In fact, despite high enrollment levels of primary school children, a recent nationwide study found that only half of those enrolled in the fifth grade could solve simple subtraction problems. The report notes a decline in students’ reading and math levels, despite India’s 2010 Right to Education Act, which mandates free and compulsory education to all children between the ages of six and 14.

With these statistics in mind, Angels Xpress Co-founder Beena Advani decided to concentrate on Mumbai’s slums, where she said many parents are unable to provide proper educational support to their children.

“I am sure they live in a very strenuous and stressful situation themselves, so they may not have the time or the knowledge to pass on the value that we are giving them, because they [the children], most of them are first-generation learners,” said Advani.

Thriving children

Recent high school graduate Sakshi Shivdasani, a volunteer on this particular morning, said working with these children has opened her eyes not only to their potential, but also to the struggle of the roughly 10 million who live in Mumbai’s slums.

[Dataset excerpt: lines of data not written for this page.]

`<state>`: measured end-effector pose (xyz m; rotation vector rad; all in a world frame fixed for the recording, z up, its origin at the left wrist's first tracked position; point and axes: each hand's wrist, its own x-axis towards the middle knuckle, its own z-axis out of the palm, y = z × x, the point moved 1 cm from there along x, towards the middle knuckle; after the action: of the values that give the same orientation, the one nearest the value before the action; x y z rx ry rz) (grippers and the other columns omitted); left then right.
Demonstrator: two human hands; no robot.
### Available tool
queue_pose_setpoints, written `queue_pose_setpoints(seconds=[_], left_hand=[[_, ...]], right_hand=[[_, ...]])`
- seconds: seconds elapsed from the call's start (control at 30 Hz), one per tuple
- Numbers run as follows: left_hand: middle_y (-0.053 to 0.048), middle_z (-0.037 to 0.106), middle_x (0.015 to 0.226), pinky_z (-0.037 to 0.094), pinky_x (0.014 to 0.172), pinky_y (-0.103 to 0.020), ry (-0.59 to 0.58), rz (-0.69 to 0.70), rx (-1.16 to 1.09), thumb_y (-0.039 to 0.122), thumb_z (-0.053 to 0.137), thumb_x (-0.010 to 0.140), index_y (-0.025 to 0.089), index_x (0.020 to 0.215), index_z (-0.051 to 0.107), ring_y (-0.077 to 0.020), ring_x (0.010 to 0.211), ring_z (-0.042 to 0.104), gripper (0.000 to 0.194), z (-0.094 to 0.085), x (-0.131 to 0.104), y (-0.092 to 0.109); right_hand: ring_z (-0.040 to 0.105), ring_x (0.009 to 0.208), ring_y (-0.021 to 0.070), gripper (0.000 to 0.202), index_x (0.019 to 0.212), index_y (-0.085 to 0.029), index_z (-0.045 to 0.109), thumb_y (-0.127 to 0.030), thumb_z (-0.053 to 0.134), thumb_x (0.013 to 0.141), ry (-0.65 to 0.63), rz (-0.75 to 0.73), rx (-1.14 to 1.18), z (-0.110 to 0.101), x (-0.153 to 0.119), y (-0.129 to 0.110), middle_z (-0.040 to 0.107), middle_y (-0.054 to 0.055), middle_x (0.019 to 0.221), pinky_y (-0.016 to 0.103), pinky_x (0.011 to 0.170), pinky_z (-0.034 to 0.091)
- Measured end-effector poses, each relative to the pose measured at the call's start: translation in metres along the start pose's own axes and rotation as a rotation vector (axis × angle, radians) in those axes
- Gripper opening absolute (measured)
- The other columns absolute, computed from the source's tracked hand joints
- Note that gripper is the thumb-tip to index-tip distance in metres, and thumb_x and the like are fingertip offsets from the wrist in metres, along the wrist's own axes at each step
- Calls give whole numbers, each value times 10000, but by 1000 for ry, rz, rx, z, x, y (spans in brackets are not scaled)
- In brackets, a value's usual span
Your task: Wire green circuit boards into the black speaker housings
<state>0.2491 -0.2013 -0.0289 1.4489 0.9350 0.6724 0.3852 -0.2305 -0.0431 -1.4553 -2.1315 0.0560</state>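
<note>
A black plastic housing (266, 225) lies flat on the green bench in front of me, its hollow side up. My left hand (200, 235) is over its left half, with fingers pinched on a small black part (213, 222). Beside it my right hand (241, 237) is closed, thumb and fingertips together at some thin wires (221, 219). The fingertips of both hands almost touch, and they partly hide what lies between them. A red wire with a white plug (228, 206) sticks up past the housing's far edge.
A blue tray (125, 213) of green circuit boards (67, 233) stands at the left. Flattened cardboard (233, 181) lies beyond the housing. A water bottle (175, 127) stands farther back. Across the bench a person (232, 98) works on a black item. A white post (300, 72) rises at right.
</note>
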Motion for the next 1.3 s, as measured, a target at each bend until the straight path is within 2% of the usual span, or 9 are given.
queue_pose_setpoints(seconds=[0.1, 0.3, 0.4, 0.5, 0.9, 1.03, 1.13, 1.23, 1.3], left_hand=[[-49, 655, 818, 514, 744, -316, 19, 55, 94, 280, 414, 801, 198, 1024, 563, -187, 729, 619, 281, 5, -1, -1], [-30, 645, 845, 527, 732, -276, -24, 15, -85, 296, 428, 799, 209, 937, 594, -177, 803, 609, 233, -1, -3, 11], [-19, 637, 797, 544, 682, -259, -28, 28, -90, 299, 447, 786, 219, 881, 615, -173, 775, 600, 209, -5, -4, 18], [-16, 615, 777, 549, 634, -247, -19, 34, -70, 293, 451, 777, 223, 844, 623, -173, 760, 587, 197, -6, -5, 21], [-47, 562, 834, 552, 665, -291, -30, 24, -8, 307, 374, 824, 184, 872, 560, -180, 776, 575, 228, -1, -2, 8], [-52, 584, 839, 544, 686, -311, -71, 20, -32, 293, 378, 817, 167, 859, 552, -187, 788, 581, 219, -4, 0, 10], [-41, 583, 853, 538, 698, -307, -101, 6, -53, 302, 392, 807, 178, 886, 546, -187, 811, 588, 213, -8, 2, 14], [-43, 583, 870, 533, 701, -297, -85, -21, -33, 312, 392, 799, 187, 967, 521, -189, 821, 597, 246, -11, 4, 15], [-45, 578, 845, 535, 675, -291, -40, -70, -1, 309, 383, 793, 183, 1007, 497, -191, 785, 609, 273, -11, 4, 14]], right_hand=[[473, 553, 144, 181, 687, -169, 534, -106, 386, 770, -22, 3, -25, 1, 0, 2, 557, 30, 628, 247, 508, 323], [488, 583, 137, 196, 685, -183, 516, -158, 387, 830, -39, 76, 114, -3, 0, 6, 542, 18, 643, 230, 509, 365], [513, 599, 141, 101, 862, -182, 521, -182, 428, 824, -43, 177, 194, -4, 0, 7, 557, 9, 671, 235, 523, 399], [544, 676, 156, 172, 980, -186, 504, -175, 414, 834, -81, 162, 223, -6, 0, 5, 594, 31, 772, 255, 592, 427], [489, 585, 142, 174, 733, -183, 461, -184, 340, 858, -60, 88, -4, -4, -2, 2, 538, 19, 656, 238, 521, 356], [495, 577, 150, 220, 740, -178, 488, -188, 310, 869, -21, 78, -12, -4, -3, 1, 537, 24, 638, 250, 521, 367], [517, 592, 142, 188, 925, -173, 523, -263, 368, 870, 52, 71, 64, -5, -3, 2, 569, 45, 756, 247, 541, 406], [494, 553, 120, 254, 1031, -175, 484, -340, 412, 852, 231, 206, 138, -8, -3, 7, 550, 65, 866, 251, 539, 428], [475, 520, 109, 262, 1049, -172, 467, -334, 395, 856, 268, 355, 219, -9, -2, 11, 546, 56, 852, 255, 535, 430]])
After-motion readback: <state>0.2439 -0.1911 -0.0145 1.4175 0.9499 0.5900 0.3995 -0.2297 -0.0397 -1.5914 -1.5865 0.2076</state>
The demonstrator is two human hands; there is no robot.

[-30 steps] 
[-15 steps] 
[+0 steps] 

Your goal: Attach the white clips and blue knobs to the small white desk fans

“None of them actually get half the things we do, they get up early to bathe because they won’t get water supply later. It actually helps me understand what half of the people are going through,” said Shivdasani.

Children like 11-year old Sneha Yadav come to this park, one of two street schools, every morning at 7 a.m. for three hours of learning before heading to school. Volunteers also provide food, books and clothing.

“The school is so good that whoever comes will never want to leave,” said student Sneha Yadhav.

Angels Xpress hopes to increase the number of its schools in India’s financial hub in order to reach at least 1,000 slum children a year.